Time travel and romance aren’t the only Moffat tropes that feature in this episode, though. After joining the Doctor and Rose at the end of School Reunion, Mickey finally gets to be a companion at last. Moffat’s take on the character is fantastic – wonderfully geeky and incredibly enthusiastic, it’s a far cry from who Mickey was when he met the Doctor. Considering Mickey’s arc in Series 2, it’s also a natural development, too.

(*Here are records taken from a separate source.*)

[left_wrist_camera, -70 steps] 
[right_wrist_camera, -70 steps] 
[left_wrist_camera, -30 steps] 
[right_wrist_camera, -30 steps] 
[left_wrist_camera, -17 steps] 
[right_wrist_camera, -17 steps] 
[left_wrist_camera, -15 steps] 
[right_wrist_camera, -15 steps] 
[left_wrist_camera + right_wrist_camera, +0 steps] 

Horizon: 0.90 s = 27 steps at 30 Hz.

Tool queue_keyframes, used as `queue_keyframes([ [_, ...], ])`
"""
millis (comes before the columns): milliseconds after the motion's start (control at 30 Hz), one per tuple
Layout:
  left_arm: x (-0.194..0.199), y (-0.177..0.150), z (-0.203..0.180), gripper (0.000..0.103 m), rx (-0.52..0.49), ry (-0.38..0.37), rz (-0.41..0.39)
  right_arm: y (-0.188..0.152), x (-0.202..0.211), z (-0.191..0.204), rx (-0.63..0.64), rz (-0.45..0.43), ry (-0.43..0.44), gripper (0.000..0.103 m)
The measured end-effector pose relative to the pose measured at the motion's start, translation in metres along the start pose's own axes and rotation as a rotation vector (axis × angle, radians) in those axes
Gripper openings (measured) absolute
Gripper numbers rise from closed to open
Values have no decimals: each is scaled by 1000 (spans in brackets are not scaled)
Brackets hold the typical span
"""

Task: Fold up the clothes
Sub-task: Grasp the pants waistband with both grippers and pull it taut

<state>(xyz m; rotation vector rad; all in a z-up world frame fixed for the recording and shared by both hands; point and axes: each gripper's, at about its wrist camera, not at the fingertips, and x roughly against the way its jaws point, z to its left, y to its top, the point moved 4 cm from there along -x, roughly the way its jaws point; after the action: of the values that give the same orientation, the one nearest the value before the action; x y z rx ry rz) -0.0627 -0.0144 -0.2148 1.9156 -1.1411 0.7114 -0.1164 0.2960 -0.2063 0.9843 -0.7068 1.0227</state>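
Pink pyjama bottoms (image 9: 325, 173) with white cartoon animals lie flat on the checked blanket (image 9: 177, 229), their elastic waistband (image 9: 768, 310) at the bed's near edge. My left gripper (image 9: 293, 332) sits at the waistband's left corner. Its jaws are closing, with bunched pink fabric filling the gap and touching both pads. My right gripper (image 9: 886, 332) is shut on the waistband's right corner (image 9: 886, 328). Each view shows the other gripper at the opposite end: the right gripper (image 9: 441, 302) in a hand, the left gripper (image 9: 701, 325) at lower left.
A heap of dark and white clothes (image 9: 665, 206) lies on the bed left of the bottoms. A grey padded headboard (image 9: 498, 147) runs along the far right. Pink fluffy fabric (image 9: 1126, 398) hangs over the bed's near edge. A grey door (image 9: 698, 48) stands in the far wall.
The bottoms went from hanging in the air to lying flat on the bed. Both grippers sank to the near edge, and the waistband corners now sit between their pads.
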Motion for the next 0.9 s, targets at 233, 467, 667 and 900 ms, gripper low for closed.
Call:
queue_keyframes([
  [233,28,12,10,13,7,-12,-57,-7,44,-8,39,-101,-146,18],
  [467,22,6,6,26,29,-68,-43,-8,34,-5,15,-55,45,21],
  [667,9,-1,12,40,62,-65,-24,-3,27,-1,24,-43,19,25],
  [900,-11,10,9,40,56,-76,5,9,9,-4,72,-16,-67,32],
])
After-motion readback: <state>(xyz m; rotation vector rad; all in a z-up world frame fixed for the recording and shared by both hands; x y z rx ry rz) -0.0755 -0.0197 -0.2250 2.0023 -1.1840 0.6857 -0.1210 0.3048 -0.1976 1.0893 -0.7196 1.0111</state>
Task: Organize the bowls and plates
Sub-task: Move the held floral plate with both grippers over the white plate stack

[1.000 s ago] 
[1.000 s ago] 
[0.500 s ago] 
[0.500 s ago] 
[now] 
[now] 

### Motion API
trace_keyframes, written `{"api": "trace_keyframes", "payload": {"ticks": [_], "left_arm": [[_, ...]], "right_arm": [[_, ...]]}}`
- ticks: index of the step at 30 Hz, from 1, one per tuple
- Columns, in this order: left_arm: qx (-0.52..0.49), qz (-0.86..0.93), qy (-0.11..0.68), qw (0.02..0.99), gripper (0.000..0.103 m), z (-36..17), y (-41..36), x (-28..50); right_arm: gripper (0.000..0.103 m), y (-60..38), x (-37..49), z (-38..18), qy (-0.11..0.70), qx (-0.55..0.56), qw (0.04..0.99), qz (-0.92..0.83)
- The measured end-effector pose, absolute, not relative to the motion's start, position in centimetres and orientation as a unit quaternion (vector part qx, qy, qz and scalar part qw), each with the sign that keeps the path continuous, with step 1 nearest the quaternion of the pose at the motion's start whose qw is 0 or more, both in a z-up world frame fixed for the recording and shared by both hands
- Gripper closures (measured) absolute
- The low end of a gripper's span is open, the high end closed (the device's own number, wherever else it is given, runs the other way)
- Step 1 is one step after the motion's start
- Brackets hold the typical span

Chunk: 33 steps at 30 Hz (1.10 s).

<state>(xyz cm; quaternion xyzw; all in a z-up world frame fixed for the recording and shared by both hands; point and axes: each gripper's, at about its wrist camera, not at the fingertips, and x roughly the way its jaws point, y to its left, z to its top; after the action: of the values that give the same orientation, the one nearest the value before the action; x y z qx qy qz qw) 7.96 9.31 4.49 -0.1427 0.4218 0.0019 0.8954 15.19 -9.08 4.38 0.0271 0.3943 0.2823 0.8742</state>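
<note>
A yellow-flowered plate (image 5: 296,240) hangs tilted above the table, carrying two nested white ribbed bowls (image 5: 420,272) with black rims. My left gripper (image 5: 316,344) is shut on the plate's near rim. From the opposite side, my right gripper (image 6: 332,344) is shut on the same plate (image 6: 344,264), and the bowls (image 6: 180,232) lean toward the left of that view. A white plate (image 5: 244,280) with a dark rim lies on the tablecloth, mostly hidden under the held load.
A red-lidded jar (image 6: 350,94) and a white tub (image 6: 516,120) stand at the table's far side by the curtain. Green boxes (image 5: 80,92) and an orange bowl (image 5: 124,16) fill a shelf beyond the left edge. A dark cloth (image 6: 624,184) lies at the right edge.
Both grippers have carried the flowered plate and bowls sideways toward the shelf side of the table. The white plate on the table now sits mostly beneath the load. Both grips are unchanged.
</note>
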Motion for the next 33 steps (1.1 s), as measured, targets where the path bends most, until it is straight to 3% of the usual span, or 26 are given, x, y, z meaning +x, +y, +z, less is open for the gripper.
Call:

Moffat clearly has a lot of fun writing for two companions, giving a lot of banter to Rose and Mickey over the course of the episode. In some ways, Rose is almost pushed to one side in this story, with Reinette being considerably more focused on, but with Mickey there, it works. While not romantic like the Ponds, they’re still a great pairing, and it’s another clear hint of Moffat’s future run as showrunner.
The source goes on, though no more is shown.